Source material
__________

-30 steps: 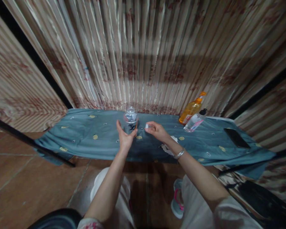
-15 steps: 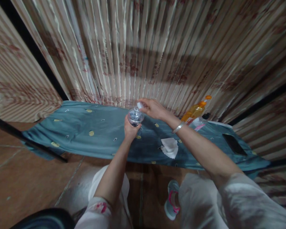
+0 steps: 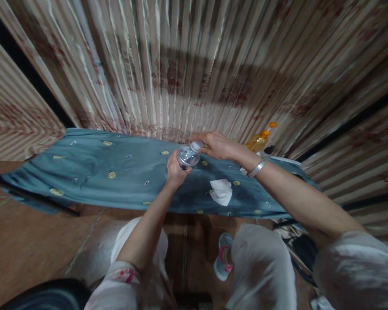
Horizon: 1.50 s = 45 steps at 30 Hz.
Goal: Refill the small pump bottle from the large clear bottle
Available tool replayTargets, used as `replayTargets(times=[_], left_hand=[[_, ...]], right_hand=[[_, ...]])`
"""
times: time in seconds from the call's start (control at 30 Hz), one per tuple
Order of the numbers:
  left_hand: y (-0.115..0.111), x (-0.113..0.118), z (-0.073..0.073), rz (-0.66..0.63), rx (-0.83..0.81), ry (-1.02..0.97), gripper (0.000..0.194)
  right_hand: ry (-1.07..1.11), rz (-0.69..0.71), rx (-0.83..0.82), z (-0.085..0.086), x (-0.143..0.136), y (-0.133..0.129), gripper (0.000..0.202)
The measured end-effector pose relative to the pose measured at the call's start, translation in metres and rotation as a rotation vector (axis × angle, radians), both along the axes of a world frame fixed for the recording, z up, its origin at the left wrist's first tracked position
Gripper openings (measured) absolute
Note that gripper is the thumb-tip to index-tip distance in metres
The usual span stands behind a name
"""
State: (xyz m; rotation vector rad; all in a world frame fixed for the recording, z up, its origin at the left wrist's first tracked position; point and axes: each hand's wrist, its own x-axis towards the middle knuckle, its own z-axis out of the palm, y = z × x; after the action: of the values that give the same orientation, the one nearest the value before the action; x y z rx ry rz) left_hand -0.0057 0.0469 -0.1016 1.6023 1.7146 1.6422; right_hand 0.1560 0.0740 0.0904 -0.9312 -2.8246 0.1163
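A clear plastic bottle point(image 3: 187, 158) is held above the cloth, its top leaning to the right. My left hand point(image 3: 177, 173) is closed around the bottle's body, with the thumb toward the right side. At the bottle's neck, my right hand point(image 3: 218, 145) has its fingers closed at the whitish cap point(image 3: 197, 145); the fingertips are partly hidden behind it. The cap sits at the mouth of the bottle. A silver bracelet point(image 3: 256, 168) is on my right wrist.
A crumpled white tissue point(image 3: 221, 192) lies on the teal patterned cloth point(image 3: 93, 165) covering a narrow table. A yellow-orange pump bottle point(image 3: 259, 141) stands behind my right wrist. A pleated curtain point(image 3: 187, 64) hangs behind, with a black pole point(image 3: 29, 69) at left.
The bottle has tipped more to the right. My right wrist has turned and its elbow has swung outward, now covering the dark phone seen earlier. The whole view has shifted slightly.
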Motion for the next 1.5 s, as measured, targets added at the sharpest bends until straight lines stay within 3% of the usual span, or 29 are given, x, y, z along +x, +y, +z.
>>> replayTargets(times=[0.27, 0.53, 0.77, 0.83, 0.97, 1.13, 1.2, 1.33, 1.5], left_hand=[[0.0, 0.008, -0.001, -0.016, 0.01, 0.046, 0.091], [-0.003, 0.008, 0.0, -0.008, 0.016, 0.064, 0.091], [-0.005, 0.005, 0.0, -0.012, 0.015, 0.045, 0.09], [-0.005, 0.005, 0.0, -0.016, 0.015, 0.037, 0.09], [-0.006, 0.005, -0.001, -0.026, 0.019, 0.033, 0.092], [-0.006, 0.004, -0.001, -0.034, 0.016, 0.02, 0.092], [-0.006, 0.004, 0.0, -0.038, 0.017, 0.02, 0.092], [-0.007, 0.004, 0.001, -0.033, 0.011, 0.035, 0.092], [-0.006, 0.003, 0.001, -0.028, 0.013, 0.047, 0.092]], right_hand=[[-0.192, -0.078, 0.069, 0.004, 0.01, -0.001, 0.029], [-0.265, -0.199, 0.138, 0.005, 0.001, -0.01, 0.052], [-0.202, -0.084, 0.037, 0.008, 0.002, -0.004, 0.045], [-0.242, -0.099, 0.046, 0.007, 0.0, -0.004, 0.032], [-0.267, -0.213, 0.081, 0.005, -0.004, -0.007, 0.048], [-0.219, -0.115, 0.054, 0.007, -0.002, -0.008, 0.047], [-0.243, -0.127, 0.07, 0.007, -0.002, -0.009, 0.034], [-0.233, -0.216, 0.064, 0.008, -0.005, -0.014, 0.044], [-0.256, -0.144, 0.062, 0.011, -0.004, -0.016, 0.032]])
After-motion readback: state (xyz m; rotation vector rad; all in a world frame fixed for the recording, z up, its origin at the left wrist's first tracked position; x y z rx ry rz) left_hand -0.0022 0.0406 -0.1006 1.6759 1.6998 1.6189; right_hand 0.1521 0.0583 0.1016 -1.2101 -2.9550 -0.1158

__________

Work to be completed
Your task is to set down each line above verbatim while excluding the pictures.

Exercise solution
-30 steps: 
-15 steps: 
+0 steps: 
Horizon: 1.50 s = 45 steps at 30 Hz.
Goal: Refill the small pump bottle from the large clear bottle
Available tool replayTargets, used as `replayTargets(times=[_], left_hand=[[_, ...]], right_hand=[[_, ...]])`
"""
times: time in seconds from the call's start (control at 30 Hz), one per tuple
Order of the numbers:
  left_hand: y (-0.115..0.111), x (-0.113..0.118), z (-0.073..0.073), rz (-0.66..0.63), rx (-0.83..0.81), ry (-1.02..0.97), gripper (0.000..0.194)
  right_hand: ry (-1.07..1.11), rz (-0.69..0.71), rx (-0.83..0.82), z (-0.085..0.086), x (-0.143..0.136), y (-0.133..0.129), gripper (0.000..0.202)
The measured end-effector pose relative to the pose measured at the call's start, translation in metres and rotation as a rotation vector (axis × angle, radians), both along the axes of a world frame fixed for the recording, z up, its origin at the left wrist's first tracked position
Gripper openings (measured) absolute
Note that gripper is the thumb-tip to index-tip distance in metres
The usual span stands behind a name
"""
State: (xyz m; rotation vector rad; all in a world frame fixed for the recording, z up, its origin at the left wrist's first tracked position; point and axes: each hand's wrist, its own x-axis towards the middle knuckle, its own z-axis out of the palm, y = z × x; after the action: of the values that give the same orientation, the one nearest the value before the action; x y z rx ry rz) left_hand -0.0057 0.0469 -0.1016 1.6023 1.7146 1.6422; right_hand 0.1560 0.0740 0.0904 -0.9312 -2.8246 0.1163
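A clear plastic bottle point(image 3: 187, 158) is held above the cloth, its top leaning to the right. My left hand point(image 3: 177, 173) is closed around the bottle's body, with the thumb toward the right side. At the bottle's neck, my right hand point(image 3: 218, 145) has its fingers closed at the whitish cap point(image 3: 197, 145); the fingertips are partly hidden behind it. The cap sits at the mouth of the bottle. A silver bracelet point(image 3: 256, 168) is on my right wrist.
A crumpled white tissue point(image 3: 221, 192) lies on the teal patterned cloth point(image 3: 93, 165) covering a narrow table. A yellow-orange pump bottle point(image 3: 259, 141) stands behind my right wrist. A pleated curtain point(image 3: 187, 64) hangs behind, with a black pole point(image 3: 29, 69) at left.
The bottle has tipped more to the right. My right wrist has turned and its elbow has swung outward, now covering the dark phone seen earlier. The whole view has shifted slightly.
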Motion for the next 1.5 s, as measured, targets added at the sharpest bends until straight lines stay within 3% of the usual span, or 29 are given, x, y, z along +x, +y, +z.
>>> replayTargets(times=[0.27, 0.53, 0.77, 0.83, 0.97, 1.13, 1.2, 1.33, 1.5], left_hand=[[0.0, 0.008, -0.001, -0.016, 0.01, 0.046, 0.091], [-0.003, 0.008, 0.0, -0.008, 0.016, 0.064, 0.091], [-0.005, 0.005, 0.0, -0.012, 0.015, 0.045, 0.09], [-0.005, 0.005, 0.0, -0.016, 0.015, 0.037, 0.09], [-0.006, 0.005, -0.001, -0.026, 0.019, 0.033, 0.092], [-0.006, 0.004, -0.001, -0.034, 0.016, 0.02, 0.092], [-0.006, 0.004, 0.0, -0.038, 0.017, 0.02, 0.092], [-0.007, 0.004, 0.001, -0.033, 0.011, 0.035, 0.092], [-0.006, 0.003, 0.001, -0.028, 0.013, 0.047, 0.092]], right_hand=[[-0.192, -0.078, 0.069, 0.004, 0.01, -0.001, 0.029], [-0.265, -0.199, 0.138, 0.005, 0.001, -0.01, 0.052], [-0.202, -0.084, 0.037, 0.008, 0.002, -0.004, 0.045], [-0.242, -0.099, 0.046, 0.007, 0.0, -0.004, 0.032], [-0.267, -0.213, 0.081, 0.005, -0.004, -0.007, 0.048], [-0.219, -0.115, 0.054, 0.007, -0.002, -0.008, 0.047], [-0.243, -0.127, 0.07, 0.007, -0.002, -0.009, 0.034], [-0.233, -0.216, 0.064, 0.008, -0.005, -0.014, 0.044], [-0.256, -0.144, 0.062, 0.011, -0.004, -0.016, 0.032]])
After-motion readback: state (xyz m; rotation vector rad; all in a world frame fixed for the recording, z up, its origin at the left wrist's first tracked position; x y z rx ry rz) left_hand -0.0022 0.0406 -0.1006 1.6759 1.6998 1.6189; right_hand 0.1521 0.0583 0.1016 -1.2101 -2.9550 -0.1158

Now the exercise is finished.